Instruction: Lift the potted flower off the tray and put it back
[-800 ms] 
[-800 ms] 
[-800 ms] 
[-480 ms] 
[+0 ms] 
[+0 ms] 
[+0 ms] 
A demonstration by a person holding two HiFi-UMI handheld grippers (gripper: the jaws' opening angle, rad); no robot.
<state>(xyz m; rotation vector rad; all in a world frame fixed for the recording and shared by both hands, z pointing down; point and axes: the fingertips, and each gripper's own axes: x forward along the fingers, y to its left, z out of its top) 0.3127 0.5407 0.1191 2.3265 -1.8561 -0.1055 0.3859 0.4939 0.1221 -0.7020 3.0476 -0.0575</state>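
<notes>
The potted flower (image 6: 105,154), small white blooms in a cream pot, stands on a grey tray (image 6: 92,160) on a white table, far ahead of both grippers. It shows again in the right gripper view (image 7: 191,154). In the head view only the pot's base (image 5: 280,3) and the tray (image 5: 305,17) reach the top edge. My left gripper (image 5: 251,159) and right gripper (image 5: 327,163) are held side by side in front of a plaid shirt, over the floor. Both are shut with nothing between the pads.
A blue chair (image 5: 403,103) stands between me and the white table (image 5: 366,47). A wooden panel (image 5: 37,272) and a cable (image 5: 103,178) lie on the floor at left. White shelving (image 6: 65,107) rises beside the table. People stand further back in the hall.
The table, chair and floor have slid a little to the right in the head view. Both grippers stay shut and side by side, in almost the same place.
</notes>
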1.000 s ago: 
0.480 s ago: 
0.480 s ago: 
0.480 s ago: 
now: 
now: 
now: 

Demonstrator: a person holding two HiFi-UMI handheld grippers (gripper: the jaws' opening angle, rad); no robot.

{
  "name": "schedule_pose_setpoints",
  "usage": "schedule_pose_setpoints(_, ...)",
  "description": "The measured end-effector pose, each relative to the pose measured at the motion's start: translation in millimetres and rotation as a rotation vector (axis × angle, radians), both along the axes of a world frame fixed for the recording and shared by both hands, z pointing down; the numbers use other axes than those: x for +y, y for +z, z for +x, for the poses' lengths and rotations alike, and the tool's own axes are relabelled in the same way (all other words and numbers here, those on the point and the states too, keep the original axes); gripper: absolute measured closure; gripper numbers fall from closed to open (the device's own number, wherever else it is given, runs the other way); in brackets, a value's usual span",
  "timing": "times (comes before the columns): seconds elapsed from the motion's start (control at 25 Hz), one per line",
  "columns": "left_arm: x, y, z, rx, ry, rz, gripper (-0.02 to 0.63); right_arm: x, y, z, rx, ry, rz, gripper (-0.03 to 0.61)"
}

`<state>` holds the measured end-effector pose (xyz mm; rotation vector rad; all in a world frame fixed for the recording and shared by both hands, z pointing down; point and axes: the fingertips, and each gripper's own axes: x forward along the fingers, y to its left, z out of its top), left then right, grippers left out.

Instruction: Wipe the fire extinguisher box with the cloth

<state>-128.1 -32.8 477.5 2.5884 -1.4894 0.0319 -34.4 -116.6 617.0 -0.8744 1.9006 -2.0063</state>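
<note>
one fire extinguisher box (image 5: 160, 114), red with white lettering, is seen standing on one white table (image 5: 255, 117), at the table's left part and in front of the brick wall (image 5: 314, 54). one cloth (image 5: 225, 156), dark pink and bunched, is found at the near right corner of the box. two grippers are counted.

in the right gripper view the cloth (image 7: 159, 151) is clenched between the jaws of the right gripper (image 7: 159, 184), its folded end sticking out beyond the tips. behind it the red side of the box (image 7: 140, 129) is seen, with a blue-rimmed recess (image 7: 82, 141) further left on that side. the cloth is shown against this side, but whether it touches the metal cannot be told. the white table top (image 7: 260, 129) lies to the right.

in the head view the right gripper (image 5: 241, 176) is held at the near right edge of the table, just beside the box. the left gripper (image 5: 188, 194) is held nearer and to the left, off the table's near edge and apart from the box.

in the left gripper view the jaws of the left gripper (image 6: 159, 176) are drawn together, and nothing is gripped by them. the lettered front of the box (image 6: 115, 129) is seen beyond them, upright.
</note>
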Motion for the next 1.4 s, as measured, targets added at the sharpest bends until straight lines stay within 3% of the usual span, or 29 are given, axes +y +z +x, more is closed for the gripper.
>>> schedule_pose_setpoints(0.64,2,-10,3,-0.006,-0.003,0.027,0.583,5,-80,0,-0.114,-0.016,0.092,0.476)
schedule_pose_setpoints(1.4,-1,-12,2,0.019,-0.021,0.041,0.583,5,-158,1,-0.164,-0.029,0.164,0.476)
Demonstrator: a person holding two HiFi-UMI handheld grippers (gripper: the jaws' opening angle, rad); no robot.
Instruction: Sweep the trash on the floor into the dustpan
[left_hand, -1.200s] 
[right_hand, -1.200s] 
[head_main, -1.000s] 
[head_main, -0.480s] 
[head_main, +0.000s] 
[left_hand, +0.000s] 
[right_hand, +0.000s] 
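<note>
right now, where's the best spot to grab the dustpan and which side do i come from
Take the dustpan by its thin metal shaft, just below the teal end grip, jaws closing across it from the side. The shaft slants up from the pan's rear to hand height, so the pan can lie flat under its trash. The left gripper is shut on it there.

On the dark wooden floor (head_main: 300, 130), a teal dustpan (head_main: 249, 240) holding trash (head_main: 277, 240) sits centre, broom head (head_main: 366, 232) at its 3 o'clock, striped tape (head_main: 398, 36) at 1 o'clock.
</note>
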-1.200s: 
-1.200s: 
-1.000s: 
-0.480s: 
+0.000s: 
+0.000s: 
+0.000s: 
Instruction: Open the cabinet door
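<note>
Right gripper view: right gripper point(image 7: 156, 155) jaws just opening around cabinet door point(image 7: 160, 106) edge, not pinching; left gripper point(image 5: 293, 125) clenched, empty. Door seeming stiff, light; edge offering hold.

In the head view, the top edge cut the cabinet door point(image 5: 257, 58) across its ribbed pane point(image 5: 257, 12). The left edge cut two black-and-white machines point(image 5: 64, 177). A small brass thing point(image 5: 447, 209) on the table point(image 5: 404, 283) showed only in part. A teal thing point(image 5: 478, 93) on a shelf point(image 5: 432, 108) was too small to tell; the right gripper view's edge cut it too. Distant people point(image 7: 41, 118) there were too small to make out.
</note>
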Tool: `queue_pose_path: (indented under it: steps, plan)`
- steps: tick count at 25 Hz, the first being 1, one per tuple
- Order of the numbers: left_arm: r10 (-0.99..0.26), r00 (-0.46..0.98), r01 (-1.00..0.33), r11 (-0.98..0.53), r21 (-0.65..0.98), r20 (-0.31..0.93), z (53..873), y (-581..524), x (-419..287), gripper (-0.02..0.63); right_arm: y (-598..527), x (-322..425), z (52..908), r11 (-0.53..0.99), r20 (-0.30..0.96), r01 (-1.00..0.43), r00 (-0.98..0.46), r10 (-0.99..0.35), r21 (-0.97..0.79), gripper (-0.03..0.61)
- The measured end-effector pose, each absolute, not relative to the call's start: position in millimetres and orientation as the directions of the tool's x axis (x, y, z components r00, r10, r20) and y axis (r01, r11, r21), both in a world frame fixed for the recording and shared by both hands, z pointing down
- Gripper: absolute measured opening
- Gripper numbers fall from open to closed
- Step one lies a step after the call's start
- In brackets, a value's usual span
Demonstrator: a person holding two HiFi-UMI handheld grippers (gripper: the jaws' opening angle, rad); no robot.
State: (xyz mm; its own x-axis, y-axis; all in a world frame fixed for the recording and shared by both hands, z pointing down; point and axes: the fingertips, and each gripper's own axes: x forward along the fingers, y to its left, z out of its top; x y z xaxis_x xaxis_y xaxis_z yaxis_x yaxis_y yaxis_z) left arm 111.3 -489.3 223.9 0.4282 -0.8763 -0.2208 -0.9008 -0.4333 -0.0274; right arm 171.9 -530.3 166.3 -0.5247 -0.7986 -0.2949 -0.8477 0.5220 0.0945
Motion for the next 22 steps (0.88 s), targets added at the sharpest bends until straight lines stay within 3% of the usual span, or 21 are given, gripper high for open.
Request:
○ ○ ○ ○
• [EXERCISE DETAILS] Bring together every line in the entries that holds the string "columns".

• [EXPECTED ANSWER]
  "timing": "times (comes before the columns): seconds elapsed from the motion's start (control at 25 Hz), one per line",
  "columns": "left_arm: x, y, z, rx, ry, rz, gripper (-0.02 to 0.63); right_arm: x, y, z, rx, ry, rz, gripper (-0.03 to 0.61)"

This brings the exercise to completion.